PROBLEM STATEMENT: Output exactly the first line of the listing and each line after it, through the line that contains "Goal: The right"; add nothing else.

------ INPUT DATA

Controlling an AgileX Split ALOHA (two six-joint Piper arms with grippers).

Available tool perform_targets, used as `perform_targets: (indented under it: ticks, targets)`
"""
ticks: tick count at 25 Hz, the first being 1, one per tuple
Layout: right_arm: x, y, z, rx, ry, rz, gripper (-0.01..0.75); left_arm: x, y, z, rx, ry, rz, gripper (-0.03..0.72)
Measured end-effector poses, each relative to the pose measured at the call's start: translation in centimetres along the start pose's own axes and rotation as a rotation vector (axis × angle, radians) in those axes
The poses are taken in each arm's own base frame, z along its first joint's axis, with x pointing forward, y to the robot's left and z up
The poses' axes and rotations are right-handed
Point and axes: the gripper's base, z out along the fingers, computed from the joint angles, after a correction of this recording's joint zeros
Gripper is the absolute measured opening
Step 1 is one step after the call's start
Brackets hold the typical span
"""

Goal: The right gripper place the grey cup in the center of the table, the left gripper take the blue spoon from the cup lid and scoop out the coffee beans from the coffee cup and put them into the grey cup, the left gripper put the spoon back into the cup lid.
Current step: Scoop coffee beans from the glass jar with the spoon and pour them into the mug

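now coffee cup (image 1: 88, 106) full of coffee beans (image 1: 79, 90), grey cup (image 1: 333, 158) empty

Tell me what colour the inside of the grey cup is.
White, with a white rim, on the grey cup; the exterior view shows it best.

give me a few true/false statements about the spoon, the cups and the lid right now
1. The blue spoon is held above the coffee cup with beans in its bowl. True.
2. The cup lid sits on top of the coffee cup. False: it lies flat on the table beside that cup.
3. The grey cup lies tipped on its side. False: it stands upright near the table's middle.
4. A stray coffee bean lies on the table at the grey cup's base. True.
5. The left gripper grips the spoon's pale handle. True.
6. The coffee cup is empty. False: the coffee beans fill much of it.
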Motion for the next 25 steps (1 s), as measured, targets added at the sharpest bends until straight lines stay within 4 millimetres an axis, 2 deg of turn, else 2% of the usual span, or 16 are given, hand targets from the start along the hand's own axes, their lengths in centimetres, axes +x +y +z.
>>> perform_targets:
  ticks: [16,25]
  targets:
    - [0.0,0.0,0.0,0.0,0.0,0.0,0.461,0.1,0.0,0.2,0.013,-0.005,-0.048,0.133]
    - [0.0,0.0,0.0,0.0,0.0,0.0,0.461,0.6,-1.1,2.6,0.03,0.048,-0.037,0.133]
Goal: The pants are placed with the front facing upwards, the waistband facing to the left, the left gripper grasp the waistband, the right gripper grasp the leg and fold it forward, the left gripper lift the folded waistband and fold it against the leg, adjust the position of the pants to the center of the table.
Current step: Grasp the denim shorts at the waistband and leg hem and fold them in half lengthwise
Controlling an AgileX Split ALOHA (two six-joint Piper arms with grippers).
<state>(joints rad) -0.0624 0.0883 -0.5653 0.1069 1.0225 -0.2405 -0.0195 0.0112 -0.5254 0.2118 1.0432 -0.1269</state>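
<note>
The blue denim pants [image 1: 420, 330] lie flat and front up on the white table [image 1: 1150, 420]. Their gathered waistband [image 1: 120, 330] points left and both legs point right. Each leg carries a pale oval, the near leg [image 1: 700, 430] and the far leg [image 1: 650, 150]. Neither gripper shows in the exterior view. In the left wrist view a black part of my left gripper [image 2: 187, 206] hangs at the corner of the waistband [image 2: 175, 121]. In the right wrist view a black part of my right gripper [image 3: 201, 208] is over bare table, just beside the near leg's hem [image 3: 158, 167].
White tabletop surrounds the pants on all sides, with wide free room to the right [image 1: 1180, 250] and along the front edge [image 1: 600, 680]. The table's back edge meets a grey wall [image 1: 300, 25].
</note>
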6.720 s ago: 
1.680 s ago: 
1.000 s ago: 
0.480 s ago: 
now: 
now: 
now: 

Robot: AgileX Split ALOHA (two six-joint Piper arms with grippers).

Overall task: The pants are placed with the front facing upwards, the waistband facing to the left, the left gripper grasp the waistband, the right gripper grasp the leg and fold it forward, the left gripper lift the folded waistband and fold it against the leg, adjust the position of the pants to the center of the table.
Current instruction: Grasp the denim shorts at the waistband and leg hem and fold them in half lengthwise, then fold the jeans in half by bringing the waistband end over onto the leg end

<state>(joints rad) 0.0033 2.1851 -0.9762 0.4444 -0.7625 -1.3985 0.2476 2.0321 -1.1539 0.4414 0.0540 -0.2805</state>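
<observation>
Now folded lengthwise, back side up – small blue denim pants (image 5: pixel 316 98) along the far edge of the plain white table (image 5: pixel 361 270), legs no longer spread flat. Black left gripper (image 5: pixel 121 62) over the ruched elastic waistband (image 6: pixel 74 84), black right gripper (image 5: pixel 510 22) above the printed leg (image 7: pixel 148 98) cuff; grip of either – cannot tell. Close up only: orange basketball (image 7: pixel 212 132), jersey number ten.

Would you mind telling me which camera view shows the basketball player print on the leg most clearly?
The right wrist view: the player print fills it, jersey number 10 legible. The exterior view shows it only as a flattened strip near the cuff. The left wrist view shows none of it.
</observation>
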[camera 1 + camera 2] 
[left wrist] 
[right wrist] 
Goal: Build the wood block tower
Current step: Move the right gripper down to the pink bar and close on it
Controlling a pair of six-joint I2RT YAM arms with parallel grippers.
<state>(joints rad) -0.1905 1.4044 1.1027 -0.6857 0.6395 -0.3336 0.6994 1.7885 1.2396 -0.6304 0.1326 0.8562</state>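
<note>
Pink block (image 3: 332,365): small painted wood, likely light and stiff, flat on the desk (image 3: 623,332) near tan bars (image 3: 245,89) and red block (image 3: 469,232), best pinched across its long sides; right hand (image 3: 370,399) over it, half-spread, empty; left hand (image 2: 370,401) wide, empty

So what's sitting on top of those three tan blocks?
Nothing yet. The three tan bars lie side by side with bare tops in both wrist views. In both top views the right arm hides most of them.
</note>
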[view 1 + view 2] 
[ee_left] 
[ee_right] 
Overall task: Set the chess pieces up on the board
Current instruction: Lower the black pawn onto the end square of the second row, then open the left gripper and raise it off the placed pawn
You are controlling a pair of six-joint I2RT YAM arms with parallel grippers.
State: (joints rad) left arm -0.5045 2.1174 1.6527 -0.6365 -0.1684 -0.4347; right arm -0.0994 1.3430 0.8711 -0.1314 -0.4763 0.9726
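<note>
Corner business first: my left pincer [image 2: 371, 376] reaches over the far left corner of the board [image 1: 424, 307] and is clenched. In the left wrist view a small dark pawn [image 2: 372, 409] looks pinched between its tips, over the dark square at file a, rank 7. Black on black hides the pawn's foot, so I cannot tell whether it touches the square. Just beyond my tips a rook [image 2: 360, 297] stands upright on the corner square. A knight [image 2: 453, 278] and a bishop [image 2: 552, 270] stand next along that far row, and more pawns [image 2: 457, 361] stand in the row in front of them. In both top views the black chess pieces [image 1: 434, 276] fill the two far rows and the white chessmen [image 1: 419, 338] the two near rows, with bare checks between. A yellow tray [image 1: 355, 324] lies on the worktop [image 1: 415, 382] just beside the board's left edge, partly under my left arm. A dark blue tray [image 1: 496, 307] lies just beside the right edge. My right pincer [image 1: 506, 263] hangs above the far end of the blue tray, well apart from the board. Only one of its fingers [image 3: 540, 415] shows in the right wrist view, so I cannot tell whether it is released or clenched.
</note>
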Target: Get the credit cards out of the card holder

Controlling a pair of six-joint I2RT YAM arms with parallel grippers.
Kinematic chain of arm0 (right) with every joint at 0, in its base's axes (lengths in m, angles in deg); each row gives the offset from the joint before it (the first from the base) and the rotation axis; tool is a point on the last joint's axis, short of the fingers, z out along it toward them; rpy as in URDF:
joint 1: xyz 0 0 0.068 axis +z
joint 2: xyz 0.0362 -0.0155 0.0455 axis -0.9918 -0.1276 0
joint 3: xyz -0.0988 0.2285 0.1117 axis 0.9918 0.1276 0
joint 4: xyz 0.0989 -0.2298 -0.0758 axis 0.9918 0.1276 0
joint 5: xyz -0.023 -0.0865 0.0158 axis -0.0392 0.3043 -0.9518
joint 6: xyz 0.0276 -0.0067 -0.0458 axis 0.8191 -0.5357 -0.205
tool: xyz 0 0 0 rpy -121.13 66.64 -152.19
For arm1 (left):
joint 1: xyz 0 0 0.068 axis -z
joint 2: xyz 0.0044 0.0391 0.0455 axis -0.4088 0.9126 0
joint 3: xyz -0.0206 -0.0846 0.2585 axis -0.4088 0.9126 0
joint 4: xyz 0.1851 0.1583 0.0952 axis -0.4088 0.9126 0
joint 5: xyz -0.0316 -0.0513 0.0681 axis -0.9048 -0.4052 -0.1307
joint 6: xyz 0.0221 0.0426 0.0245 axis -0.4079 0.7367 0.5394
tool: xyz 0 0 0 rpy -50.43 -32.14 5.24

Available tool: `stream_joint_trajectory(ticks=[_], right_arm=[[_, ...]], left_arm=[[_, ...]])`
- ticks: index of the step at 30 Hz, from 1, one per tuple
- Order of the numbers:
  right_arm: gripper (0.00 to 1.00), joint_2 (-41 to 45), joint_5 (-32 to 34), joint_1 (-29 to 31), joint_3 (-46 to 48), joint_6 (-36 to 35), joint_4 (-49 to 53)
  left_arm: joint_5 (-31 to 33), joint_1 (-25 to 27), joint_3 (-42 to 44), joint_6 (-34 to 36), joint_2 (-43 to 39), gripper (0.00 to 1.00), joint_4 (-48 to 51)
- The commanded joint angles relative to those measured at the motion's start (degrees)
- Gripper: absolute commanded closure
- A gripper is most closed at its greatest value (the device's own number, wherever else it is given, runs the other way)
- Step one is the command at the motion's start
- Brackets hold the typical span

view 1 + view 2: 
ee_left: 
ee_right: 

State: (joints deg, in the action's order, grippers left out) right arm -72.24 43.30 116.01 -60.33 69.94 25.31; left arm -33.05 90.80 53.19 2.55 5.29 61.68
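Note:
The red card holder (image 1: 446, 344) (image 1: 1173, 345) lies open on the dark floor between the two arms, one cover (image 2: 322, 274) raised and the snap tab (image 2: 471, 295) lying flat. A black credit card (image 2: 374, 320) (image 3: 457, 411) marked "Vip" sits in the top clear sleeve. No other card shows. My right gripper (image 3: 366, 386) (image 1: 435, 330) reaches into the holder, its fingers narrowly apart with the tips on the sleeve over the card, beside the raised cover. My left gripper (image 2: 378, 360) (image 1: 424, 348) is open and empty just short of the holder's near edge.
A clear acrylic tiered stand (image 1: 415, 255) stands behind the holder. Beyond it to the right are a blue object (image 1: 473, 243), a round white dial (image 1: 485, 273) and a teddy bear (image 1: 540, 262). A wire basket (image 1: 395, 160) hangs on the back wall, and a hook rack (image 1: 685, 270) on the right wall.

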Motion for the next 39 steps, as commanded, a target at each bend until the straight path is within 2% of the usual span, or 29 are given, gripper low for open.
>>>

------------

WRITTEN SOLUTION:
Controlling an AgileX Split ALOHA (two six-joint Piper arms with grippers).

Available tool perform_targets, used as `perform_targets: (indented under it: ticks, targets)`
"""
ticks: tick count at 25 Hz, the first being 1, one per tuple
Layout: right_arm: x, y, z, rx, ry, rz, gripper (-0.01..0.75); left_arm: x, y, z, rx, ry, rz, gripper (-0.03..0.72)
Measured end-effector poses, each relative to the pose measured at the call's start: translation in centimetres along the start pose's own axes and rotation as a rotation vector (axis × angle, radians) in those axes
The poses are taken in each arm's own base frame, z along its first joint's axis, with x pointing forward, y to the robot's left and z up
The poses' axes and rotations are right-handed
Point and axes: the gripper's base, z out along the fingers, computed from the joint angles, after a correction of this recording's joint zeros
Gripper is the absolute measured opening
Step 1 is one step after the call's start
Brackets hold the typical span
"""

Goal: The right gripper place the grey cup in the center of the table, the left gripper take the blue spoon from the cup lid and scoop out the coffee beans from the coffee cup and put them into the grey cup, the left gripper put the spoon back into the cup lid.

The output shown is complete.